The restricted stock units are assigned a fair market value when they vest. Upon vesting, they are considered income, and a portion of the shares are withheld to pay income taxes. The employee receives the remaining shares and can sell them at their discretion.
With RSUs, you are taxed when the shares are delivered, which is almost always at vesting. Your taxable income is the market value of the shares at vesting. You have compensation income subject to federal and employment tax (Social Security and Medicare) and any state and local tax.
- Taxation begins at the time of exercise. The bargain element of a non-qualified stock option is considered "compensation" and is taxed at ordinary income tax rates. For example, if an employee is granted 100 shares of Stock A at an exercise price of $25, the market value of the stock at the time of exercise is $50.
- Restricted Stock Units (RSUs) and Backup Withholding. Restricted Stock Units (RSUs) are a form of compensation that is generally taxed at the time of vesting, whereas employee stock options are usually taxed at the time of option exercise. The employer is required to withhold taxes as soon as the RSUs become vested.
- Those plans generally have tax consequences at the date of exercise or sale, whereas restricted stock usually becomes taxable upon the completion of the vesting schedule. For restricted stock plans, the entire amount of the vested stock must be counted as ordinary income in the year of vesting.
Unlike an RSA, no company stock is issued at the time of an RSU grant. After a grant recipient satisfies the vesting requirement, the company distributes shares or the cash equivalent of the number of shares used to value the unit.
- Restricted Stock Units (RSUs) are a company's promise to give shares or cash to an employee in the future. Because RSUs do not have a strike price, they have better downside protection relative to options. Public companies often grant fewer RSUs than they would options because RSUs are more valuable.
- The restricted stock units are assigned a fair market value when they vest. Upon vesting, they are considered income, and a portion of the shares are withheld to pay income taxes. The employee receives the remaining shares and can sell them at their discretion.
- Stock options are a form of compensation that can give you the opportunity to buy your company's stock at a discounted price. But what happens to stock options after a company is acquired? Depending on whether your options are vested or unvested, a couple different things could happen following a merger or acquisition.
RSUs, however, are taxed at the time they are vested, not when you sell.
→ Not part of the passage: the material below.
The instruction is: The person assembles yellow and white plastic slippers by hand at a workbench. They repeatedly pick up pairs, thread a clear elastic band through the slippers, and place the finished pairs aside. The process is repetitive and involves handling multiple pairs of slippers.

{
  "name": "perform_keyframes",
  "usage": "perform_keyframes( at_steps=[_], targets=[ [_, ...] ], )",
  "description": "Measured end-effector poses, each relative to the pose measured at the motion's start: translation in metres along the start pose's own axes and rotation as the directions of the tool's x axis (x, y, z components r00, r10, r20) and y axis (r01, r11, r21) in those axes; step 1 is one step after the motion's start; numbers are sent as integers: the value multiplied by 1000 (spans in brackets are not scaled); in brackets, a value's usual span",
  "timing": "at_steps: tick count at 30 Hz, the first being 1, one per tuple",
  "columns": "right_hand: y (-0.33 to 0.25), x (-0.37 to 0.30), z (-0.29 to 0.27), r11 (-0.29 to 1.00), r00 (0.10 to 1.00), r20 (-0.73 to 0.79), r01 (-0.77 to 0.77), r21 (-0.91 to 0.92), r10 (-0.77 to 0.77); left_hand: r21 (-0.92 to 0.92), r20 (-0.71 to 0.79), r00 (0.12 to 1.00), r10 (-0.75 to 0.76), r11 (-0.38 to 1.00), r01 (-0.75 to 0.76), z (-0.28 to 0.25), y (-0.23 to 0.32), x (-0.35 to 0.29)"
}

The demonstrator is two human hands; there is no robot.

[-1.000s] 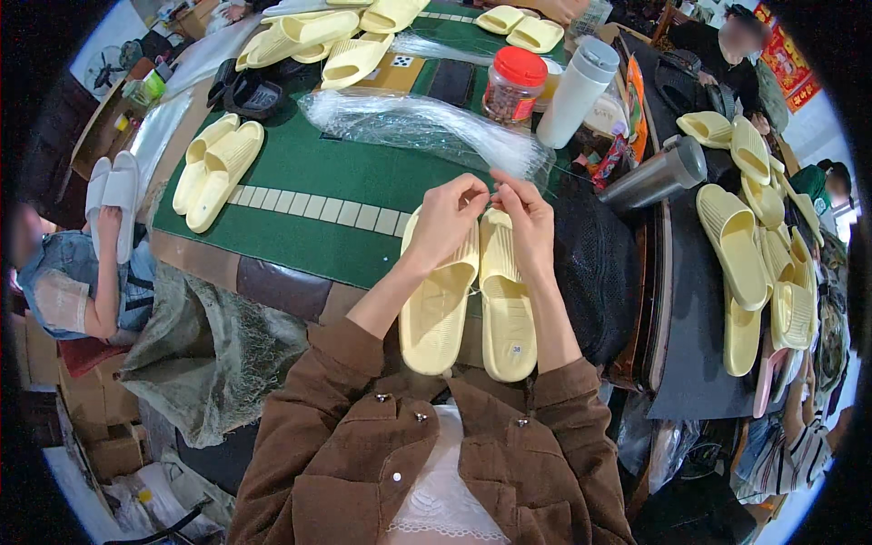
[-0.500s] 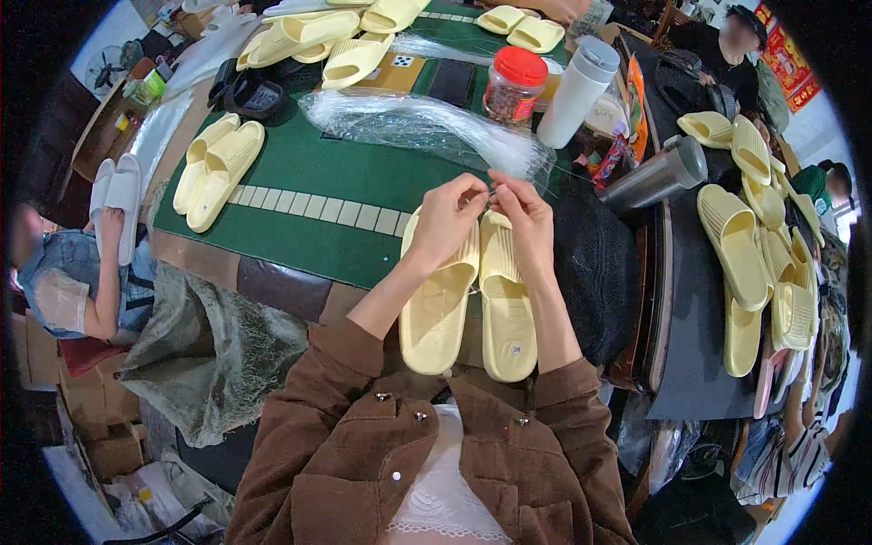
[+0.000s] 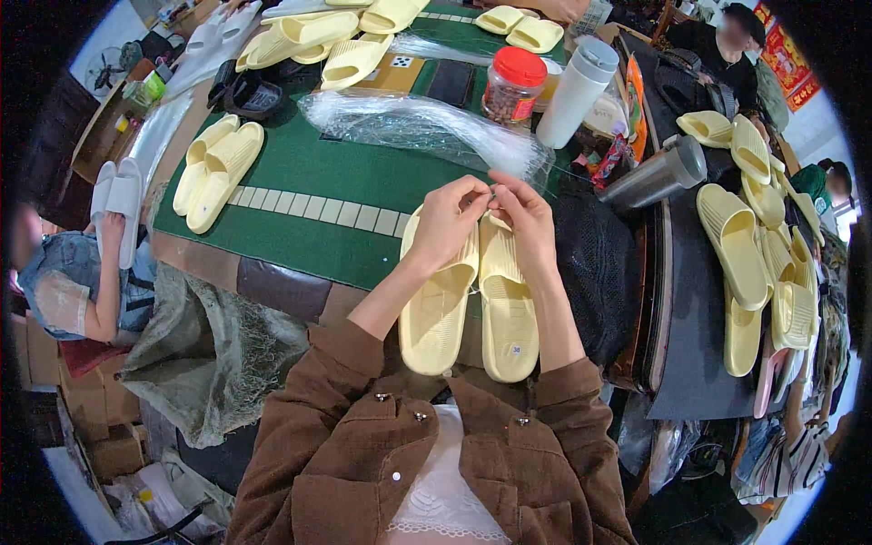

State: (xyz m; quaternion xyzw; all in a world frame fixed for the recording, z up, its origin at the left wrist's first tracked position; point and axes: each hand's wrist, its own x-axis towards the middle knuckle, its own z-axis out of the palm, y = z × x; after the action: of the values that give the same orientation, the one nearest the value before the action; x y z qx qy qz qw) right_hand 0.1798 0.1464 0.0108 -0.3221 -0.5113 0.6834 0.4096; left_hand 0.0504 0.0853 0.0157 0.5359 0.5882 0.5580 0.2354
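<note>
Pale-yellow slide slippers [image 3: 436, 318], one pair: side by side at the near edge of my green-topped table [image 3: 309, 250], heels toward me. My left hand [image 3: 447, 218] and right hand [image 3: 525, 215]: above the straps, fingertips pinched on a tiny item [image 3: 493, 193] I cannot identify. Step in hand, as I judge it: fine two-handed fingertip work; the next move calls for a steady pinch. Hidden behind my hands: parts of straps and toes. Indistinct: thin strand [image 3: 474, 291] between the slippers. Cut off: further slippers [image 3: 392, 13], far edge.
</note>
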Motion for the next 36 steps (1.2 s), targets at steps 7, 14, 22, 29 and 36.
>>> perform_keyframes(
  at_steps=[7,14,22,29,36],
  targets=[
    [4,0,-1,996,998,56,46,-82,-42,-39,-16,999,-37,999,37,0,3,0],
    [-3,-1,-1,994,993,-51,103,22,-102,53,-43,999,7,999,-5,1,-5,0],
    [-10,-8,0,974,970,-120,220,46,-213,143,-55,998,27,990,-19,2,-5,-1],
    [-48,-39,-7,890,915,-152,400,220,-374,60,-105,993,59,997,-53,4,-8,-1],
    [-125,-124,-62,838,829,-239,537,94,-505,28,15,999,-33,999,33,0,-2,1]
  ],
)
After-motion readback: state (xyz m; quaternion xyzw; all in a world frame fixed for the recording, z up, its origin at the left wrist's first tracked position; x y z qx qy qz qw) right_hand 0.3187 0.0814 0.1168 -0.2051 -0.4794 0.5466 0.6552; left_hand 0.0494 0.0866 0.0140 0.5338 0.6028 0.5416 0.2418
In and of themselves, RSUs are a good, solid equity compensation vehicle. An RSU is a grant valued in terms of company stock, but company stock is not issued at the time of the grant.
- There is no capital gains treatment available at exercise. Employees are taxed at ordinary income rates on the amount received on the vesting date, based on the market value of the stock. Taxation of options depends on whether they are incentive stock options (ISO) or non-qualified stock options (NQSO).
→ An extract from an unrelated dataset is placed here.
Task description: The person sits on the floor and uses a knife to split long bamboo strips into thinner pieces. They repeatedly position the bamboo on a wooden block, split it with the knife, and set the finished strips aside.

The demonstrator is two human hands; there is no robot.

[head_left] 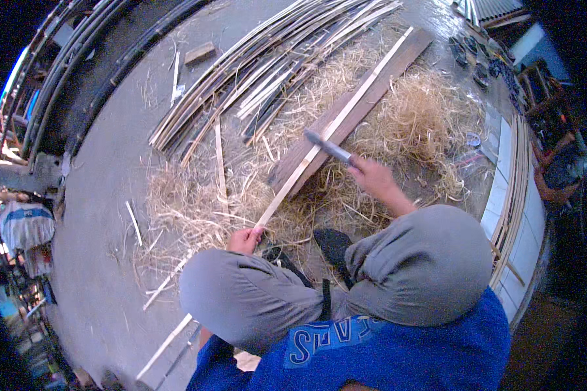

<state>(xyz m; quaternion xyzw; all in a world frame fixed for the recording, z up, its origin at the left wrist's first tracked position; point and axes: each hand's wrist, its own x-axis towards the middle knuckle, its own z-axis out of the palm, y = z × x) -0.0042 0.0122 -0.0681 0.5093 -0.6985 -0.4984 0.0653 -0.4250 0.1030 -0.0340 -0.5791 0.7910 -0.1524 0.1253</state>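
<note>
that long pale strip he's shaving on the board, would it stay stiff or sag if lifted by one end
The bamboo strip is long and thin, so it would probably bow and sag. It looks light; the left hand holds one end. Being flat, it should slide on the plank, not roll.

A white sack (25, 225) with a blue band lies at the far left, well beyond the straw pile (241, 195) on the concrete floor; it is bulging and rounded, and its details are too blurred to make out. No other packages, labels, signs or screens can be made out around the straw pile.
</note>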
- For businesses, a grant usually refers to the award of options on the company's stock given to an employee to elicit loyalty and incentivize strong job performance. Sometimes, actual shares of stock are granted. After the waiting period, the employee can then exercise these stock options, or sell granted shares.
- Call Options Expiring In The Money. When a call option expires in the money The seller of a call option that expires in the money is required to sell 100 shares of the stock at the option's strike price. Short options that are at least $.01 ITM at expiration are automatically exercised by most brokerage firms.